▶ EXERCISE PROMPT
Once you have read the data below, set it all down again exactly.
[RECORDS PROVIDED — start]
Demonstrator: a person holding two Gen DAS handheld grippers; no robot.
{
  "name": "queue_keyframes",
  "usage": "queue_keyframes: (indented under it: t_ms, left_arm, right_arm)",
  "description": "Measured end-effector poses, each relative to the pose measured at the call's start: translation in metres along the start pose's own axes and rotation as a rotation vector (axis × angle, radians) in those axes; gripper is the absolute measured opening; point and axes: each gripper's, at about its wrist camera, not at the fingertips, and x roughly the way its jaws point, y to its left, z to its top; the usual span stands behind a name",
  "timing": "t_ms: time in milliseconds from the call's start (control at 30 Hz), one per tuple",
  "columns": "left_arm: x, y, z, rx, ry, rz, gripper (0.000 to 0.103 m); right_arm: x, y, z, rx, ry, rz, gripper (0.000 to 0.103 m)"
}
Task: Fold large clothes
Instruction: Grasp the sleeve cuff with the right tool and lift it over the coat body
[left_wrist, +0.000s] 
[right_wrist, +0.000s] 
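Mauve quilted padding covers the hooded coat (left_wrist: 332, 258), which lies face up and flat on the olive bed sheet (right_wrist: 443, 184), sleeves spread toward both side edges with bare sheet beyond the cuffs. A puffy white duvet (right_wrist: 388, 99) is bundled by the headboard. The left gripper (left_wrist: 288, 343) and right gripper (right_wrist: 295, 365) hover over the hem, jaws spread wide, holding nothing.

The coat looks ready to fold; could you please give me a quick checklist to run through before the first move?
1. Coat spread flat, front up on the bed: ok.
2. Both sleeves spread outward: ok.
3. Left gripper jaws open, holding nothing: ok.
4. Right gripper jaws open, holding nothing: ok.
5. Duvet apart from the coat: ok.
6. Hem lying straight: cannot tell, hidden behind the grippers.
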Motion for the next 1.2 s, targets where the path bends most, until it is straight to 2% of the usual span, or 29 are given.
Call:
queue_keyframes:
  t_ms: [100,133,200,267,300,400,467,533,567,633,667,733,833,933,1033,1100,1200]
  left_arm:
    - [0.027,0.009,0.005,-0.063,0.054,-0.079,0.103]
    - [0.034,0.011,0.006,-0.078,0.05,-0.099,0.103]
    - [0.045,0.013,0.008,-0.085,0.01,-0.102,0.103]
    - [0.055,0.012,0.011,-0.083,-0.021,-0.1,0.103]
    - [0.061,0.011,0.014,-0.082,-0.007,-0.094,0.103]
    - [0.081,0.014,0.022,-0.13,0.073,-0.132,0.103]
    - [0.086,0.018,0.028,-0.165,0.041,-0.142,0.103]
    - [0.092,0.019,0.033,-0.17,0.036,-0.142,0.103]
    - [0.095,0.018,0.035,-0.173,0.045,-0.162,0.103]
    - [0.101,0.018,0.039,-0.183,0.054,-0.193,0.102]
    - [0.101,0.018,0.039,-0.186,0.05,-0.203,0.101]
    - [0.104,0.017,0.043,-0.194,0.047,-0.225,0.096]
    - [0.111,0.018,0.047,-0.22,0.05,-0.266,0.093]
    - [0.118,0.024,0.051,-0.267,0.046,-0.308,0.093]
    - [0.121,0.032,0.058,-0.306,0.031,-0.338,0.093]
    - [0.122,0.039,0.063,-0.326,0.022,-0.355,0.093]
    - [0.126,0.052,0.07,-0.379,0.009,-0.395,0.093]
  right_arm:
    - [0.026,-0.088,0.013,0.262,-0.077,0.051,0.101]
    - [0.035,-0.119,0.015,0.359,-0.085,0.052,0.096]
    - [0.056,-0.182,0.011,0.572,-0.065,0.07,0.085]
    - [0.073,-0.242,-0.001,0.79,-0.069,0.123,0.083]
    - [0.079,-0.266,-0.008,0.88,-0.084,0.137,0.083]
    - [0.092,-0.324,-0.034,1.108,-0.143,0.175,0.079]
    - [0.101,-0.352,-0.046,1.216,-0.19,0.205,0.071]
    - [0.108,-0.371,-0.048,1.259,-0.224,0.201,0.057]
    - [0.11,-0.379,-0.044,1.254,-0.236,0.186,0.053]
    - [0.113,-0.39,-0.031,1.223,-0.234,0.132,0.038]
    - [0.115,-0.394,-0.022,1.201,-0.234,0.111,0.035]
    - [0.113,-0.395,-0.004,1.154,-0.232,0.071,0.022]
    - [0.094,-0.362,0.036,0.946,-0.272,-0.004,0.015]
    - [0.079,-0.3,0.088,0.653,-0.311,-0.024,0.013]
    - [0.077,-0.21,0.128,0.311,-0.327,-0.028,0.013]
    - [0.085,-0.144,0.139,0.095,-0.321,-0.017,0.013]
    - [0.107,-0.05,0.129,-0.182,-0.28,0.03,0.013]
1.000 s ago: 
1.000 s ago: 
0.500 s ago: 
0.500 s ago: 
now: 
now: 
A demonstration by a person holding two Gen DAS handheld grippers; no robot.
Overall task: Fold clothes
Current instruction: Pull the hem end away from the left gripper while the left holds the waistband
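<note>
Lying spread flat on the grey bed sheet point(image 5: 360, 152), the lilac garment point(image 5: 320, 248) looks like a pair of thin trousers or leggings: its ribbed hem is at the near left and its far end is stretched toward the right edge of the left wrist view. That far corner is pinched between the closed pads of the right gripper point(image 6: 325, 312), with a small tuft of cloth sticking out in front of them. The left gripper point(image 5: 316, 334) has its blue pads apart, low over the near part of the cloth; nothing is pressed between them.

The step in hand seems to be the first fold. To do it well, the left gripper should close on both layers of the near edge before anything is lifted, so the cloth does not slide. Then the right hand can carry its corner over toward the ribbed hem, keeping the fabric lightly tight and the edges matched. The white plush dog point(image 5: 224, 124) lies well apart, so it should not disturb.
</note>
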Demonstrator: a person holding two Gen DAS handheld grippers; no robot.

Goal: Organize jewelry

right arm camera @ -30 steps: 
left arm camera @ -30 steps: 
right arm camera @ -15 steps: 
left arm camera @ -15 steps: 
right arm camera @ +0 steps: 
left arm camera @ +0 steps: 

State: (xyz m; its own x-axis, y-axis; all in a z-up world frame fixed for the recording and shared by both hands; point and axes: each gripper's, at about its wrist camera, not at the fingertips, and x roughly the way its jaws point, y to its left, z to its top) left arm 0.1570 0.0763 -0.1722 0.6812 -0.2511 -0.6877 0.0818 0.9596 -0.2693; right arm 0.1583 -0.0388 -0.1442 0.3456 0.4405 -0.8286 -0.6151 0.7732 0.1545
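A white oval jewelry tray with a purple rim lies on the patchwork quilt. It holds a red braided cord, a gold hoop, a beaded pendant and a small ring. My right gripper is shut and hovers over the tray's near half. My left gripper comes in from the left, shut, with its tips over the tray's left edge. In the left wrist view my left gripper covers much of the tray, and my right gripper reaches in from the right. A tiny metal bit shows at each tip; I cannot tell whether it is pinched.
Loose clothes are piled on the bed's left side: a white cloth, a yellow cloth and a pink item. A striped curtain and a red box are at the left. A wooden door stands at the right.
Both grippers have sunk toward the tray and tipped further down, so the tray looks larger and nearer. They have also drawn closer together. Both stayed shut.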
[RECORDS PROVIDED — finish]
▶ WRITTEN ANSWER
Demonstrator: a person holding two Gen DAS handheld grippers; no robot.
{
  "name": "queue_keyframes",
  "usage": "queue_keyframes: (indented under it: t_ms, left_arm, right_arm)",
  "description": "Measured end-effector poses, each relative to the pose measured at the call's start: translation in metres along the start pose's own axes and rotation as a rotation vector (axis × angle, radians) in those axes; gripper is the absolute measured opening; point and axes: each gripper's, at about its wrist camera, not at the fingertips, and x roughly the way its jaws point, y to its left, z to its top; the usual span stands behind a name",
  "timing": "t_ms: time in milliseconds from the call's start (control at 30 Hz), one per tuple",
  "columns": "left_arm: x, y, z, rx, ry, rz, gripper (0.000 to 0.103 m); right_arm: x, y, z, rx, ry, rz, gripper (0.000 to 0.103 m)"
}
Task: Fold large clothes
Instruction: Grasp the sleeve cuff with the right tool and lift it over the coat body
[left_wrist, +0.000s] 
[right_wrist, +0.000s] 
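Mauve quilted padding covers the hooded coat (left_wrist: 332, 258), which lies face up and flat on the olive bed sheet (right_wrist: 443, 184), sleeves spread toward both side edges with bare sheet beyond the cuffs. A puffy white duvet (right_wrist: 388, 99) is bundled by the headboard. The left gripper (left_wrist: 288, 343) and right gripper (right_wrist: 295, 365) hover over the hem, jaws spread wide, holding nothing.

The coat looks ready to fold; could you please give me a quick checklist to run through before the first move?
1. Coat spread flat, front up on the bed: ok.
2. Both sleeves spread outward: ok.
3. Left gripper jaws open, holding nothing: ok.
4. Right gripper jaws open, holding nothing: ok.
5. Duvet apart from the coat: ok.
6. Hem lying straight: cannot tell, hidden behind the grippers.
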Motion for the next 1.2 s, targets where the path bends most, until it is straight to 2% of the usual span, or 29 are given.
Call:
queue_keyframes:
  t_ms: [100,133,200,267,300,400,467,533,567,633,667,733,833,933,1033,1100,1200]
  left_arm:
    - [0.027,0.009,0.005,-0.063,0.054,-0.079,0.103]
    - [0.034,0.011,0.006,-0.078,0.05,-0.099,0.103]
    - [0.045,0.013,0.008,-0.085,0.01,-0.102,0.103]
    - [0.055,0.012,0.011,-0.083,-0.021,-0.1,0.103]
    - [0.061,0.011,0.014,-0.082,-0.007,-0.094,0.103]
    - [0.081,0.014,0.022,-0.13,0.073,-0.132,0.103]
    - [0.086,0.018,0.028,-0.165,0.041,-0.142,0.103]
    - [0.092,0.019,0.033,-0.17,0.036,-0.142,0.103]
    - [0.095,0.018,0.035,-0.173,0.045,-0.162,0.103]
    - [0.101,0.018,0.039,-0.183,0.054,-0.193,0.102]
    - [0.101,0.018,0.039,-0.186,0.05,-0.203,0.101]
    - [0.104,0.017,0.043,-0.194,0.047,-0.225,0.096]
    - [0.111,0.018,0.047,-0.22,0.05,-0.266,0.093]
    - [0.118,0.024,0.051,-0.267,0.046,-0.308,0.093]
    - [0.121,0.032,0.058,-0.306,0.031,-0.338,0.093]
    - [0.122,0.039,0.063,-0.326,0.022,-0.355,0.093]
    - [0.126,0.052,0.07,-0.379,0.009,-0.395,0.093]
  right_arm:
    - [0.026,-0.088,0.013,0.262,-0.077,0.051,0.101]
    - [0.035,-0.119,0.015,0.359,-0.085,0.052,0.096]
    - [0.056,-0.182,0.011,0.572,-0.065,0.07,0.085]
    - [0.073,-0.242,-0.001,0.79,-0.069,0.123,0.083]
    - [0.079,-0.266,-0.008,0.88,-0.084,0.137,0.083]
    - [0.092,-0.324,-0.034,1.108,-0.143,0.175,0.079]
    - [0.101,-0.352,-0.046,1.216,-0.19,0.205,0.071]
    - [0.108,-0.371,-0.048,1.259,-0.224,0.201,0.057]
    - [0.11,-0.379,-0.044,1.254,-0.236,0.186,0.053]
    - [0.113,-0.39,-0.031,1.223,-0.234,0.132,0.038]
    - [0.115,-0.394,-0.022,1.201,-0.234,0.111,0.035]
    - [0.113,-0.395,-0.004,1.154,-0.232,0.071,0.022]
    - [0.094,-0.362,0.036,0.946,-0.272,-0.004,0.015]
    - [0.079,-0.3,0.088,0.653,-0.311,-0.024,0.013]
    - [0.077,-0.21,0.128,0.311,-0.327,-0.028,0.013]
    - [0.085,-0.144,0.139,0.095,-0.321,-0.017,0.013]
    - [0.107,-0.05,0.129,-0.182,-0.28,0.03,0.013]
1.000 s ago: 
1.000 s ago: 
0.500 s ago: 
0.500 s ago: 
now: 
now: 
A demonstration by a person holding two Gen DAS handheld grippers; no robot.
Overall task: Fold clothes
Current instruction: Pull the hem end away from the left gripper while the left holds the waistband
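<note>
Lying spread flat on the grey bed sheet point(image 5: 360, 152), the lilac garment point(image 5: 320, 248) looks like a pair of thin trousers or leggings: its ribbed hem is at the near left and its far end is stretched toward the right edge of the left wrist view. That far corner is pinched between the closed pads of the right gripper point(image 6: 325, 312), with a small tuft of cloth sticking out in front of them. The left gripper point(image 5: 316, 334) has its blue pads apart, low over the near part of the cloth; nothing is pressed between them.

The step in hand seems to be the first fold. To do it well, the left gripper should close on both layers of the near edge before anything is lifted, so the cloth does not slide. Then the right hand can carry its corner over toward the ribbed hem, keeping the fabric lightly tight and the edges matched. The white plush dog point(image 5: 224, 124) lies well apart, so it should not disturb.
</note>
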Demonstrator: a person holding two Gen DAS handheld grippers; no robot.

Goal: Organize jewelry

right arm camera @ -30 steps: 
left arm camera @ -30 steps: 
right arm camera @ -15 steps: 
left arm camera @ -15 steps: 
right arm camera @ +0 steps: 
left arm camera @ +0 steps: 

State: (xyz m; its own x-axis, y-axis; all in a z-up world frame fixed for the recording and shared by both hands; point and axes: each gripper's, at about its wrist camera, not at the fingertips, and x roughly the way its jaws point, y to its left, z to its top) left arm 0.1570 0.0763 -0.1722 0.6812 -0.2511 -0.6877 0.0818 0.9596 -0.2693; right arm 0.1583 -0.0388 -0.1442 0.3456 0.4405 -0.8286 -0.6151 0.7732 0.1545
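A white oval jewelry tray with a purple rim lies on the patchwork quilt. It holds a red braided cord, a gold hoop, a beaded pendant and a small ring. My right gripper is shut and hovers over the tray's near half. My left gripper comes in from the left, shut, with its tips over the tray's left edge. In the left wrist view my left gripper covers much of the tray, and my right gripper reaches in from the right. A tiny metal bit shows at each tip; I cannot tell whether it is pinched.
Loose clothes are piled on the bed's left side: a white cloth, a yellow cloth and a pink item. A striped curtain and a red box are at the left. A wooden door stands at the right.
Both grippers have sunk toward the tray and tipped further down, so the tray looks larger and nearer. They have also drawn closer together. Both stayed shut.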

Nothing further is needed for the answer.